#### [Work to be completed]
The records should be written out in full, with nothing altered.

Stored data
------

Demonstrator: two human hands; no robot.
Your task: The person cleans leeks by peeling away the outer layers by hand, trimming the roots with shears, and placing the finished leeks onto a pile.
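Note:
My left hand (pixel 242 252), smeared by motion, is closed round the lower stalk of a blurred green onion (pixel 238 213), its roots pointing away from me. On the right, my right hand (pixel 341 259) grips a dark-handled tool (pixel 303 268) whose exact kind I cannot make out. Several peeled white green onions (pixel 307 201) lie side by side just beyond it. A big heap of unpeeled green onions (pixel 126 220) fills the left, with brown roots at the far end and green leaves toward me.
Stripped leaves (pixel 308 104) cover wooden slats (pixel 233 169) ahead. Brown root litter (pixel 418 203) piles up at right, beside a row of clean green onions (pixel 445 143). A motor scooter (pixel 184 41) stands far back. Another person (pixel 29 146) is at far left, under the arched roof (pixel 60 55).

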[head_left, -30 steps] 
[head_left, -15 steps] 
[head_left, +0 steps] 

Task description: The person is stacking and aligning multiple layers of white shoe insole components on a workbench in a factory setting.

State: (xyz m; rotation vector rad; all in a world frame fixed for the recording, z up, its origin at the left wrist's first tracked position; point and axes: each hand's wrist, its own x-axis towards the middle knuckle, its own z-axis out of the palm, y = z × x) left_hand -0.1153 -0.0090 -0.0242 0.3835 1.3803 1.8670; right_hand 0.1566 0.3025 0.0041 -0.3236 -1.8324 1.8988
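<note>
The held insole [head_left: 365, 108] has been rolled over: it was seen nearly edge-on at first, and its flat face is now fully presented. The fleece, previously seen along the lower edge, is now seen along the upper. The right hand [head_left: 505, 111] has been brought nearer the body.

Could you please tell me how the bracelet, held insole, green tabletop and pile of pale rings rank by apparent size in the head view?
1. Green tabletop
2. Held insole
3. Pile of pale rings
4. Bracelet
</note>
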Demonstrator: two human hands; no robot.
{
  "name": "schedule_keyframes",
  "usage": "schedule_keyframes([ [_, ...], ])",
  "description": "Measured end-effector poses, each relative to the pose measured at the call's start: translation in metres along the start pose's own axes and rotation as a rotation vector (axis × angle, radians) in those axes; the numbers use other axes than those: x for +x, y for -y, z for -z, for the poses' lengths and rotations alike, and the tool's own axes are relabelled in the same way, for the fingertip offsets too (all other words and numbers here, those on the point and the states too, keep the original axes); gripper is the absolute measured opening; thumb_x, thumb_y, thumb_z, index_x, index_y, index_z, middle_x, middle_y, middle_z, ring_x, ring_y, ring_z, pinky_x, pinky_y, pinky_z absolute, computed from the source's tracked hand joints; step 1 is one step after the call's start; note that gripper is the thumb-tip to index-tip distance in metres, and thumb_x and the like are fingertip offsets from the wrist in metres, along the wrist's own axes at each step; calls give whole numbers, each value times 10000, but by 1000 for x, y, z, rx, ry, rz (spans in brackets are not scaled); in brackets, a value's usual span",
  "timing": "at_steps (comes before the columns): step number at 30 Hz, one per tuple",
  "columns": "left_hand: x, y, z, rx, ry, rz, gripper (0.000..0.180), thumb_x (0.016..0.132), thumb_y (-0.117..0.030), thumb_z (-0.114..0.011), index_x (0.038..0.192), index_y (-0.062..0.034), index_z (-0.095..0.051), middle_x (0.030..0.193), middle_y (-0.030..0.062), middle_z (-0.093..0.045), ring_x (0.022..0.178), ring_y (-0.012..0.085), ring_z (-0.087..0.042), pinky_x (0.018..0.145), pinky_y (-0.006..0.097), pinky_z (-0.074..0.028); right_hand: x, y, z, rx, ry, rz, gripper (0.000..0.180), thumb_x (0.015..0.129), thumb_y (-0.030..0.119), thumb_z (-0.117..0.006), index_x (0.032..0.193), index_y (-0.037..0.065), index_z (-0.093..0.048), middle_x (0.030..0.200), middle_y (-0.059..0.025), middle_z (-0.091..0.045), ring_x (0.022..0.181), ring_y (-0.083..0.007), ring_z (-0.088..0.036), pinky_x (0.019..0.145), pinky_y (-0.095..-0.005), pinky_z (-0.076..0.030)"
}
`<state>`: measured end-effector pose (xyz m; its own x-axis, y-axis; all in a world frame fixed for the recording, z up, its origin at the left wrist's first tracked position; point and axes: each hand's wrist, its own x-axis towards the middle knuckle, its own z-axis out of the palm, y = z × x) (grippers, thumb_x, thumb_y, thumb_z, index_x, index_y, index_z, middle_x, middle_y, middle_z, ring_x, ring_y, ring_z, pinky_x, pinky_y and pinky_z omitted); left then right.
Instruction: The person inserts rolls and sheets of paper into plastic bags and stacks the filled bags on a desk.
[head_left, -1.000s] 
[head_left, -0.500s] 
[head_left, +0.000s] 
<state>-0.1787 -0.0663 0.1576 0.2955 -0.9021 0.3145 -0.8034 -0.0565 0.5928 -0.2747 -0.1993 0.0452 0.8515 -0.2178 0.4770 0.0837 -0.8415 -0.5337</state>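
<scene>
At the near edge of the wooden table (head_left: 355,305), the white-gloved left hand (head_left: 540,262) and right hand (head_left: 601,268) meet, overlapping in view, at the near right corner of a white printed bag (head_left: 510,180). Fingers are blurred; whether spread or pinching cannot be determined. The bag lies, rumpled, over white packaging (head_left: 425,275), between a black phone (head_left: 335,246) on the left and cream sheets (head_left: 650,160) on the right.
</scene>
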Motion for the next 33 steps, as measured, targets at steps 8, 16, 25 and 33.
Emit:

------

#### [The answer]
Demonstrator: two human hands; no robot.
Your task: The person cleans leeks by peeling away the outer layers by hand, trimming the roots with shears, and placing the finished leeks onto a pile.
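Note:
My left hand (pixel 242 252), smeared by motion, is closed round the lower stalk of a blurred green onion (pixel 238 213), its roots pointing away from me. On the right, my right hand (pixel 341 259) grips a dark-handled tool (pixel 303 268) whose exact kind I cannot make out. Several peeled white green onions (pixel 307 201) lie side by side just beyond it. A big heap of unpeeled green onions (pixel 126 220) fills the left, with brown roots at the far end and green leaves toward me.
Stripped leaves (pixel 308 104) cover wooden slats (pixel 233 169) ahead. Brown root litter (pixel 418 203) piles up at right, beside a row of clean green onions (pixel 445 143). A motor scooter (pixel 184 41) stands far back. Another person (pixel 29 146) is at far left, under the arched roof (pixel 60 55).
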
[head_left, -30 steps] 
[head_left, -15 steps] 
[head_left, +0 steps] 

Task description: The person is stacking and aligning multiple layers of white shoe insole components on a workbench in a factory setting.

State: (xyz m; rotation vector rad; all in a world frame fixed for the recording, z up, its origin at the left wrist's first tracked position; point and axes: each hand's wrist, its own x-axis towards the middle knuckle, its own z-axis out of the palm, y = z × x) left_hand -0.1153 -0.0090 -0.0242 0.3835 1.3803 1.8670; right_hand 0.1566 0.3025 0.0041 -0.3236 -1.8324 1.8988
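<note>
The held insole [head_left: 365, 108] has been rolled over: it was seen nearly edge-on at first, and its flat face is now fully presented. The fleece, previously seen along the lower edge, is now seen along the upper. The right hand [head_left: 505, 111] has been brought nearer the body.

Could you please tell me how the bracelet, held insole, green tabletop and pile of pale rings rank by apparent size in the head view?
1. Green tabletop
2. Held insole
3. Pile of pale rings
4. Bracelet
</note>
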Demonstrator: two human hands; no robot.
{
  "name": "schedule_keyframes",
  "usage": "schedule_keyframes([ [_, ...], ])",
  "description": "Measured end-effector poses, each relative to the pose measured at the call's start: translation in metres along the start pose's own axes and rotation as a rotation vector (axis × angle, radians) in those axes; the numbers use other axes than those: x for +x, y for -y, z for -z, for the poses' lengths and rotations alike, and the tool's own axes are relabelled in the same way, for the fingertip offsets too (all other words and numbers here, those on the point and the states too, keep the original axes); gripper is the absolute measured opening; thumb_x, thumb_y, thumb_z, index_x, index_y, index_z, middle_x, middle_y, middle_z, ring_x, ring_y, ring_z, pinky_x, pinky_y, pinky_z absolute, computed from the source's tracked hand joints; step 1 is one step after the call's start; note that gripper is the thumb-tip to index-tip distance in metres, and thumb_x and the like are fingertip offsets from the wrist in metres, along the wrist's own axes at each step; calls give whole numbers, each value times 10000, but by 1000 for x, y, z, rx, ry, rz (spans in brackets are not scaled); in brackets, a value's usual span",
  "timing": "at_steps (comes before the columns): step number at 30 Hz, one per tuple",
  "columns": "left_hand: x, y, z, rx, ry, rz, gripper (0.000..0.180), thumb_x (0.016..0.132), thumb_y (-0.117..0.030), thumb_z (-0.114..0.011), index_x (0.038..0.192), index_y (-0.062..0.034), index_z (-0.095..0.051), middle_x (0.030..0.193), middle_y (-0.030..0.062), middle_z (-0.093..0.045), ring_x (0.022..0.178), ring_y (-0.012..0.085), ring_z (-0.087..0.042), pinky_x (0.018..0.145), pinky_y (-0.006..0.097), pinky_z (-0.074..0.028); right_hand: x, y, z, rx, ry, rz, gripper (0.000..0.180), thumb_x (0.015..0.129), thumb_y (-0.030..0.119), thumb_z (-0.117..0.006), index_x (0.032..0.193), index_y (-0.037..0.065), index_z (-0.093..0.048), middle_x (0.030..0.200), middle_y (-0.059..0.025), middle_z (-0.091..0.045), ring_x (0.022..0.181), ring_y (-0.083..0.007), ring_z (-0.088..0.036), pinky_x (0.019..0.145), pinky_y (-0.095..-0.005), pinky_z (-0.076..0.030)"
}
`<state>`: measured end-effector pose (xyz m; its own x-axis, y-axis; all in a world frame fixed for the recording, z up, its origin at the left wrist's first tracked position; point and axes: each hand's wrist, its own x-axis towards the middle knuckle, its own z-axis out of the palm, y = z × x) (grippers, thumb_x, thumb_y, thumb_z, index_x, index_y, index_z, middle_x, middle_y, middle_z, ring_x, ring_y, ring_z, pinky_x, pinky_y and pinky_z omitted); left then right.
Instruction: The person inserts rolls and sheets of paper into plastic bags and stacks the filled bags on a desk.
[head_left, -1.000s] 
[head_left, -0.500s] 
[head_left, +0.000s] 
<state>-0.1787 -0.0663 0.1576 0.2955 -0.9021 0.3145 -0.8034 -0.0565 0.5928 -0.2747 -0.1993 0.0452 0.8515 -0.2178 0.4770 0.0837 -0.8415 -0.5337</state>
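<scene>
At the near edge of the wooden table (head_left: 355,305), the white-gloved left hand (head_left: 540,262) and right hand (head_left: 601,268) meet, overlapping in view, at the near right corner of a white printed bag (head_left: 510,180). Fingers are blurred; whether spread or pinching cannot be determined. The bag lies, rumpled, over white packaging (head_left: 425,275), between a black phone (head_left: 335,246) on the left and cream sheets (head_left: 650,160) on the right.
</scene>
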Motion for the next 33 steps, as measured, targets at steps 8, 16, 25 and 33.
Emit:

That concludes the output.